そしてそれこそが、これだけ多くの人が文字主体SNSをやっている人がいるにも関わらず、自サイトで何かしらを書き連ねる、というところに至らない(あるいはそちらをはじめから選択しない)という理由のひとつなんじゃないかと思う。
何もかもインスタントさを追求する時代だ。
多分ここまでしっかり読んでくれている人は、記事を開いた人のうち、半分にも満たないだろうし、途中で読むのを辞める人を責められないくらい、この世には読み飛ばさざるを得ない駄文が溢れている(かくいう自分の文章もそうだ)。
そしてそのインスタントさを追求し続けて独自性を獲得したマイクロブログこそが、現在群雄割拠する文字主体SNSであり、その境地を切り開いたTwitterだったのだろうと思う。

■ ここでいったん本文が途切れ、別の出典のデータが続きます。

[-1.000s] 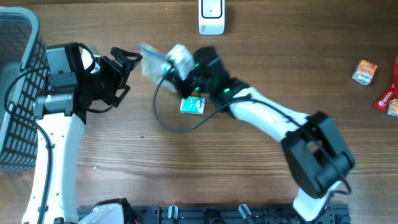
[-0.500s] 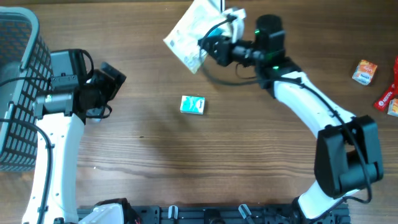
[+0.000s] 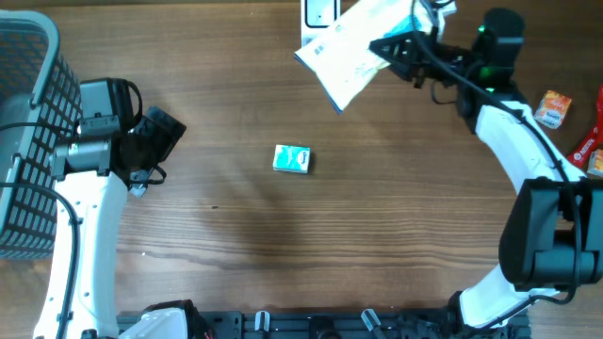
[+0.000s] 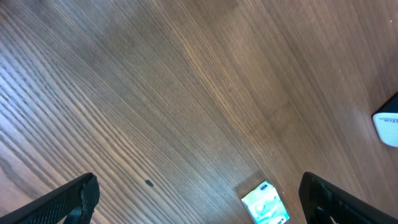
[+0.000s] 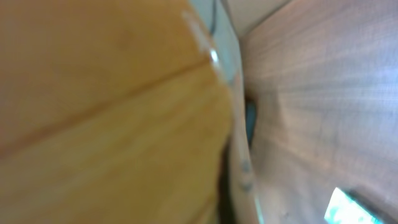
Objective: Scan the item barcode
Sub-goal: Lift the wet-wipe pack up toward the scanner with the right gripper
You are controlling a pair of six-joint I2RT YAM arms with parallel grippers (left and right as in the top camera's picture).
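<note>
Gripping packet (image 3: 350, 52) in right fingers (image 3: 398, 45), clamped tight on one edge. Carried within the last second from middle of tabletop (image 3: 283, 245) up to the far edge. Now hanging tilted over scanner (image 3: 316, 11), partly covering it. Left behind at centre, unmoved: small green box (image 3: 291, 159). Pulled back toward basket (image 3: 24, 113): left fingers (image 3: 162, 137), spread wide, empty. Nothing legible from right wrist, only blur. Likely at the scan step itself. Cannot tell whether barcode faces scanner. May need turning or lowering of packet for a read.
</note>
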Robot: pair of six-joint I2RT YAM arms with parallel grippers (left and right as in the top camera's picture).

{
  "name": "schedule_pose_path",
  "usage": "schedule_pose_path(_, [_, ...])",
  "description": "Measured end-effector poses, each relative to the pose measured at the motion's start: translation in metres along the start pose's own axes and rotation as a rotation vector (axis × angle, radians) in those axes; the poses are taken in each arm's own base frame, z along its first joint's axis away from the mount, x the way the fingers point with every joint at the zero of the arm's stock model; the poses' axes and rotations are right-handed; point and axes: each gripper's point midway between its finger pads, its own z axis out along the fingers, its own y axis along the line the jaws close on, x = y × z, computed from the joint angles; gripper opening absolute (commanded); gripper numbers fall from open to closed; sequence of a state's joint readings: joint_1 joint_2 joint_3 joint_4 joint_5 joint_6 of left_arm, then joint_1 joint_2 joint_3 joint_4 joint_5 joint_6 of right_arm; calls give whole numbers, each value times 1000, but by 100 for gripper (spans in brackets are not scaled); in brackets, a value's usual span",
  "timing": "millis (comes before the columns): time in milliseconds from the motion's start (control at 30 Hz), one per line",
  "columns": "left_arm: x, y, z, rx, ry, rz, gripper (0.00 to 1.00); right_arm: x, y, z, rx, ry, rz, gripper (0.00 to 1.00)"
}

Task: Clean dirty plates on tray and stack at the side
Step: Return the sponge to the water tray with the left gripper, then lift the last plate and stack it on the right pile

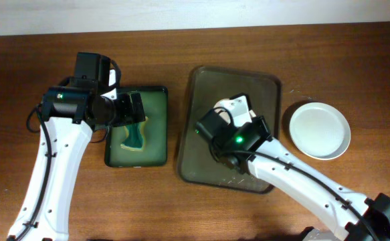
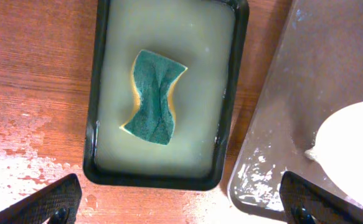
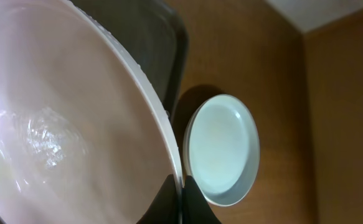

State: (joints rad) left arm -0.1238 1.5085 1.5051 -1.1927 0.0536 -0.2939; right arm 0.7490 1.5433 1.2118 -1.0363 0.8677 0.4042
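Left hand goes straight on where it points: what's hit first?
Likely the teal sponge in the dark green tray, or the cloudy water beside it; the open left hand points down at them. Depth unclear.

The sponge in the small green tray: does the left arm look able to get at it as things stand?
Probably yes. The left gripper hangs open over the green tray, and the sponge lies uncovered in its shallow liquid, with nothing between them.
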Motion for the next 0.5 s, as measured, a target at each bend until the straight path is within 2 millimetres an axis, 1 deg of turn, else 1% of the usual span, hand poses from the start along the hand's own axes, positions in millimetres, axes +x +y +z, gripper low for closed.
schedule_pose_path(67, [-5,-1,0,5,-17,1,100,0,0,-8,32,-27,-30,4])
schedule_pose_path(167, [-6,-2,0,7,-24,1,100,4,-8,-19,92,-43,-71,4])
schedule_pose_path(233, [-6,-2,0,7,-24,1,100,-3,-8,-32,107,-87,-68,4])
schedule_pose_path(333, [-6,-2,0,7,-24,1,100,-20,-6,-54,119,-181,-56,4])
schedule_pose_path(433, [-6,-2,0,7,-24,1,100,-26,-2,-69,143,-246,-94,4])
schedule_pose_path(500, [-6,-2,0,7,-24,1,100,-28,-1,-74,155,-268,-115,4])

でも、そういうインスタントな、なにもかも「すぐ」読めて「すぐ」理解でき「すぐ」活用でき「すぐ」心に響く、そんなものばかりを求めていると、自分の人生さえ見失ってしまうのではないかと不安になる。
人生は「すぐ」終わらないからだ。何もかも「すぐ」理解できるものばかりではないし、時間がかかるからこそ、本当に意味あることとして手に入れられるものが多いということだ。
でも、多分それをわかっていたとしても、つい「すぐ投稿できるし」と、たった300文字にも満たない言葉で引用して感想を書いて満足してしまうことのほうが楽なんだろうなと思う。

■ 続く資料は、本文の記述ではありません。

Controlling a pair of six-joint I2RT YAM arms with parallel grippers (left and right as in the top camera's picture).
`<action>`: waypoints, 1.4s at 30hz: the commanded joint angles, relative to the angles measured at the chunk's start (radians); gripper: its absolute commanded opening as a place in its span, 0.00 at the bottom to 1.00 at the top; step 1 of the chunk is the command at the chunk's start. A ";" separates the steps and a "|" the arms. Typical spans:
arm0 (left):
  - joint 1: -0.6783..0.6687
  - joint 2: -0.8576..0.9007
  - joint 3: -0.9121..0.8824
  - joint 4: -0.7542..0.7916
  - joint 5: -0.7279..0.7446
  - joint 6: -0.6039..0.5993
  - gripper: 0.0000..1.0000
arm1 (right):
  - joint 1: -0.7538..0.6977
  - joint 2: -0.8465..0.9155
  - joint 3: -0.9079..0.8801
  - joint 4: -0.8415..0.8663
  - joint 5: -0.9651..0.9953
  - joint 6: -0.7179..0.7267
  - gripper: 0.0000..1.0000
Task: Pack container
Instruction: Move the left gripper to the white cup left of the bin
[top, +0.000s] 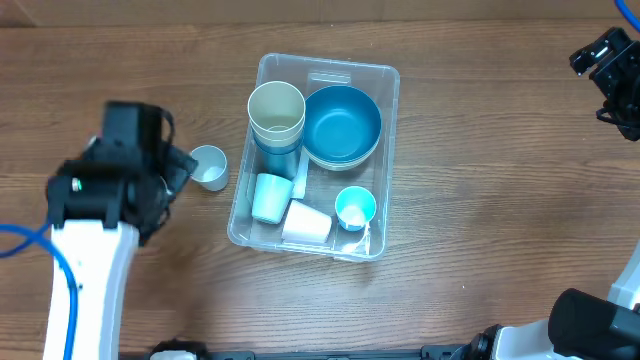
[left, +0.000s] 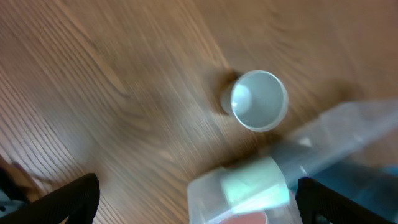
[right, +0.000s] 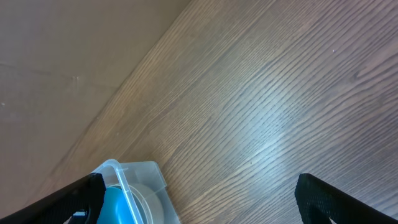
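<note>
- Seen from overhead, a wooden table (top: 480, 200) fills the frame, with the container (top: 285, 68), a clear plastic bin with rounded corners, standing just right of centre.
- Inside the container, a blue bowl (top: 342, 125) sits in the upper right part.
- A beige cup (top: 276, 110) stands at the bowl's left, nested in blue cups.
- Below them, a pale aqua cup (top: 268, 197) and a white cup (top: 307, 222) lie on their sides, touching.
- A small cyan cup (top: 355, 208) stands upright near the lower right corner.
- Outside the bin, just beside its left wall, a small pale cup (top: 209, 166) stands upright on the wood.
- The left gripper (left: 198, 199) is at the left of the overhead frame, near that small cup. Its jaws stand wide apart and hold nothing.
- The left wrist view is blurred. It shows the small cup from above and a corner of the container below it.
- The right gripper (top: 610, 60) is at the upper right edge of the overhead frame, well apart from the container. Its jaws are spread wide over bare wood and grip nothing.
</note>
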 joint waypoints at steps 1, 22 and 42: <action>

それは別に悪いことではないのだが、そこに自分は少し危機感を覚えたのだ。
先日も映画「化け猫あんずちゃん」を見た。
その感想がこれである。

この時は、別途感想記事を書こうと思っていた。
でもこのpostをした途端に「まあこれでもういいか」という気持ちになってしまったのだ。

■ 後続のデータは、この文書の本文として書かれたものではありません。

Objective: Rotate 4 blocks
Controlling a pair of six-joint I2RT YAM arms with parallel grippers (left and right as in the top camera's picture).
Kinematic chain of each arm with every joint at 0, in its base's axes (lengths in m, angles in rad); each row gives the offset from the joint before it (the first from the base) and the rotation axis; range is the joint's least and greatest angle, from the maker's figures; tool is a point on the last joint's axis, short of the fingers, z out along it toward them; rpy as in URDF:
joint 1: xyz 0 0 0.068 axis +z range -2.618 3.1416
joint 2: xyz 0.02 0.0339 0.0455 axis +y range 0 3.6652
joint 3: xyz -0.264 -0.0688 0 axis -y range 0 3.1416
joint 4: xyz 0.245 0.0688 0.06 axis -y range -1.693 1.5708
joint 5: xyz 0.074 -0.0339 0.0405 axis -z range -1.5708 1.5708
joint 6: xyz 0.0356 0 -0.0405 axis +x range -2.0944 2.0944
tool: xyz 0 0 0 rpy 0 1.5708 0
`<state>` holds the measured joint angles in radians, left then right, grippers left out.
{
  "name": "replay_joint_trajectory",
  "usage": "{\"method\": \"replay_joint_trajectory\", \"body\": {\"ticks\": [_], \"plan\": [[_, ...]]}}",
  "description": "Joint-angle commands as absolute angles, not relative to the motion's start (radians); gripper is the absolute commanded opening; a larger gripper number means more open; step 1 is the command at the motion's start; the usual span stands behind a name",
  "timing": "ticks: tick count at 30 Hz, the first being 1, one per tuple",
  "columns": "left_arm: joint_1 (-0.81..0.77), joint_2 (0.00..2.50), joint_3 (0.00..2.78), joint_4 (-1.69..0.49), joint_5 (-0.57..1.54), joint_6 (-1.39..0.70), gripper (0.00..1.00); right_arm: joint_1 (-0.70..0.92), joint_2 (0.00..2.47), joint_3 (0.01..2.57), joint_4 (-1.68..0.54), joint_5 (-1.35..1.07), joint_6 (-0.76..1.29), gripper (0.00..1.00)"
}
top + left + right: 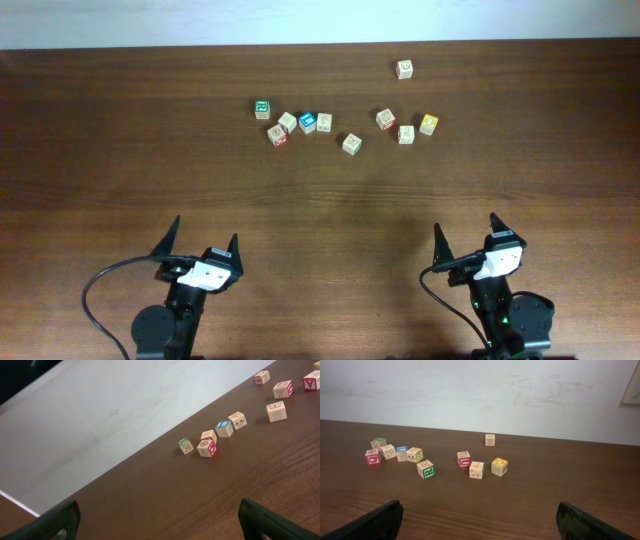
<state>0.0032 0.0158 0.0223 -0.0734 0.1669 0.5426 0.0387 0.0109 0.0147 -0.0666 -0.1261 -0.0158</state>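
Brown desk (120,170), alphabet blocks (351,144) scattered. Left pincer (205,230), right pincer (466,223) wide open, empty. Seemingly unstarted; next needs a reach to blue-topped block (307,122)

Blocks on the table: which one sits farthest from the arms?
The lone pale block at upper right in the overhead view; the others sit in a loose row closer in.

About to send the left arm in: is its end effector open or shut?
Open. On the left end effector the fingers stand wide apart, nothing between them.
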Motion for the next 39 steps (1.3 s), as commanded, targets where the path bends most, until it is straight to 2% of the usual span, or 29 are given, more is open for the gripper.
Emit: {"method": "replay_joint_trajectory", "body": {"ticks": [1,28,39], "plan": [[0.011,0.006,0.010,-0.068,0.160,0.558,0.99,0.032,0.004,0.006,-0.067,-0.135,-0.019,0.98],[0.011,0.006,0.010,-0.036,0.199,0.557,0.99,0.032,0.004,0.006,-0.034,-0.133,-0.019,0.98],[0.011,0.033,0.089,-0.054,0.244,0.346,0.99,0.032,0.028,0.067,-0.034,-0.128,-0.019,0.98]]}}
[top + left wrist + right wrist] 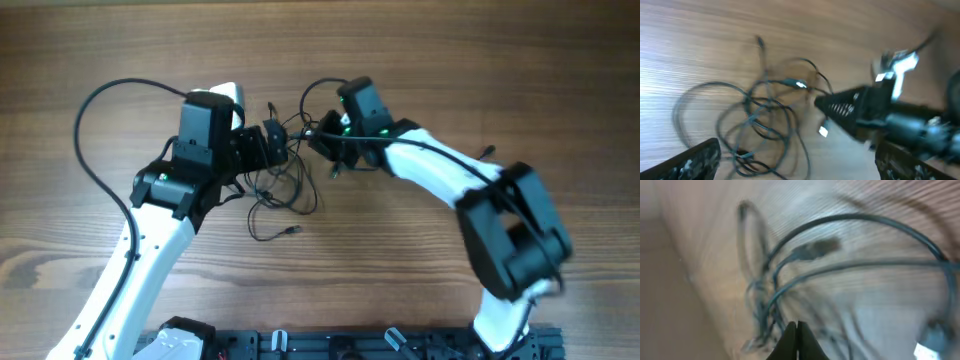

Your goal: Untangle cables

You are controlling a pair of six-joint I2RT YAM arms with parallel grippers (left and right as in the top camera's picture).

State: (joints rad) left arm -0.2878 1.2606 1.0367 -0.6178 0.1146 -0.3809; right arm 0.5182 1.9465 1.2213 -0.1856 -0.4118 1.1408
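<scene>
cables looped on table | right hand pinched alongside

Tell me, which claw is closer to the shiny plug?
Right. The right claw, shut, points its tip right beside the shiny plug; the left claw hangs open, farther back from it.

Nothing legible in any view.
No letters, numbers, labels or brand marks can be read on the thin black cables, the white-and-black robot arms or the wood-grain table; both wrist views are blurred.
</scene>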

なんだかもっと色々感じたことがあるのに、それを言葉にしたいという気持ちもあるのに、それを一発目に言葉にしたプラットフォームがBlueskyであったために、その気持も言葉も霧散してしまった。
今となっては改めて書こうという気が起こらないし、多分書いてもあのときの感動をそのまま言葉に乗せることは難しいと思う。
熱量を言葉に乗せるには、それにふさわしい場所とタイミングが必要なのだということをすごく感じたし、多分そこで「SNSでいいや」「数百文字しか書けないしこれでいいや」で失われてしまった言葉がこれまでどれほどあったんだろうかと思い返した。
繰り返すが、もはや文字主体SNSは、おそらくマイクロなブログではなくなったのだ。
もっとブログエントリというのは、しょうもなく個人的で、読みづらいほど長文で、でもそこには確固たる熱量と感情と思想とがうねりながらぶちまけられている、そういうものであるべきかもしれない。